I do not know enough to say that it is, or that it is not. I do not know how many pilgrims to the Kumbh came from and went back to villages across the country but more significantly to villages from which bodies have been let into the river. Those who attended the Markaz Masjid event at Nizamuddin in New Delhi in March 2020 were numerically insignificant compared to those at the Kumbh but reports speak of many attendees there testing positive. I do not know how many of the tenaciously agitating farmers near the national capital have been returning to their villages and coming back to the protest sites in relays. I know of course or can guess like anyone else that the majority of them have not been vaccinated. And I know too, like anyone else, that in West Bengal, the holding of mega rallies was a massive risk taken in the teeth of warnings and pleas for their cancellation.

Experts say the spike should start to slacken by June or July. They have to be right. But I cannot wish away the doubt: if they are basing their prognoses on models that use the data of reported cases alone, would the data of unreported cases, if they were to come in, alter the picture? Or has some sophisticated extrapolation factored in the rural scene? Again, I can only pose the question, not attempt an answer to it.
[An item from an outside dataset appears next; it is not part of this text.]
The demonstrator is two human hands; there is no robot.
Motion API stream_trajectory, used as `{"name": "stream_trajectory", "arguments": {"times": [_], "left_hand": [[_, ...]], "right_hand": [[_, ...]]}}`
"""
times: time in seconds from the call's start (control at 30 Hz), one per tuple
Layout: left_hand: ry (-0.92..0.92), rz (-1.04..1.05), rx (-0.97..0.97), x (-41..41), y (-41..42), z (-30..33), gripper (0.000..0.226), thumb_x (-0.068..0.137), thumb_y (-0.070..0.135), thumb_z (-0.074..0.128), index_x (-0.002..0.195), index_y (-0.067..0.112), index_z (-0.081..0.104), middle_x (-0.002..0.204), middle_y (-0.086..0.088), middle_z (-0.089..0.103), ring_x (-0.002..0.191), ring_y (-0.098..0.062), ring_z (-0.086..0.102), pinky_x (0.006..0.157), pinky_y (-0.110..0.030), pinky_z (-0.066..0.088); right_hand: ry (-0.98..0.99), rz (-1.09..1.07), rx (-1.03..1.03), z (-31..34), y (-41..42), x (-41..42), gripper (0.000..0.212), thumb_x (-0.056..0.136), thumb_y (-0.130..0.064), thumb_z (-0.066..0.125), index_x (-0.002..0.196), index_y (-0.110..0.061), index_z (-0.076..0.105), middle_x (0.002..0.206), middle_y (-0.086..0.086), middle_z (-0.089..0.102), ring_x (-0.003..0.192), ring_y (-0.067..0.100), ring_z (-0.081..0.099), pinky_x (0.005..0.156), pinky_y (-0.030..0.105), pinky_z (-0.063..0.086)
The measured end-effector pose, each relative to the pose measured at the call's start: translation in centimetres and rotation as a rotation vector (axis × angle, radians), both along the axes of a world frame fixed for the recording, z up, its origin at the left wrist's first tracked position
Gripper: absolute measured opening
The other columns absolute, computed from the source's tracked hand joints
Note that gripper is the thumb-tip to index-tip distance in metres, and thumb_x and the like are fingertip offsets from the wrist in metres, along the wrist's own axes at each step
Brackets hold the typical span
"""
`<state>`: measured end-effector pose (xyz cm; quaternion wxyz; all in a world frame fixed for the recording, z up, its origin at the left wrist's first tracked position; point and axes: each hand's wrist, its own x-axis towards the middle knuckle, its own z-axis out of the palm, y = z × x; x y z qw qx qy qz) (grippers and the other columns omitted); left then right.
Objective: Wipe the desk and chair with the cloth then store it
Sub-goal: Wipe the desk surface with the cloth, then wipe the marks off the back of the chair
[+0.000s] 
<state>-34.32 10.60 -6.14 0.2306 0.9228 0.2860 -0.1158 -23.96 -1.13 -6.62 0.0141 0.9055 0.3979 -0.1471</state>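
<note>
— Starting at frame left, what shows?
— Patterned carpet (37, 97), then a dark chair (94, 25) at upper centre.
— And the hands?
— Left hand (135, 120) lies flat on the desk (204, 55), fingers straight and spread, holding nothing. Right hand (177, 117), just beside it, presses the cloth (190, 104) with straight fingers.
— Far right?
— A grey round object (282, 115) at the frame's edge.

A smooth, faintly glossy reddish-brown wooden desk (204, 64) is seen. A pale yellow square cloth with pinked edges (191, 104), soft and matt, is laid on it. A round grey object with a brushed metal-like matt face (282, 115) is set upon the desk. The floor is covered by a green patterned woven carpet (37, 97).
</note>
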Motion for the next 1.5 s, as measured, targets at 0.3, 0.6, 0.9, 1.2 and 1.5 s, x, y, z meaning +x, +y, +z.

As a lay person, I am just not qualified to do so.

But as one whose memory of Nirala’s observation has just been refreshed, this much I can say: rural India is as yet unmapped in the virus’s cartography. And only two interventions can help rural India, which is the bulk of India, meet the challenge. First, an intensive vaccination programme that covers at least 30 per cent (said to be the appropriate extent) of the rural population by the end of 2021. Second, an intensive awareness initiative that tells village India that wearing masks is not an option but a desideratum (using a simpler word, of course). The first needs vaccines and vaccinators — both in dire deficit. The second needs community leaders to spread the word, not government or Opposition leaders although they are welcome to join, if they can find the time. But where are the community leaders?

Did anyone of note from among our godmen and godwomen, our sadhus and sadhvis, say a word about the risks of attending the Kumbh? Some might have; I missed them. So did the 10 million who attended. But who will ever know how many of them today rue the day they dipped into the Ganga virtually stuck to each other in these days of ‘social distancing’?

Where are the community leaders, I have just asked. The answer is: everywhere. The problem is they have muted themselves. They need to un-mute. They need to shout out the message. If one of them says, ‘Chalo, Kumbh’, millions up and start. If one of them says, ‘Ruko, mat jao, desh ko bachao’, will they not listen?

All faith traditions and communities in India — Hindu, Muslim, Christian, Jaina, Sikh — place trust in community leaders above other kind of leaders. Those community leaders must find their voices and raise them today to save India.

Nirala said about 1918-1919 that whichever way he turned, he was in darkness.

India, seventy and more years after swaraj, has to be different from the India which Lord Chelmsford ruled from Delhi or Sir Harcourt Butler from Lucknow. It cannot by plain default or mismanagement let the Ganga, if it has a mind of its own, say it is not.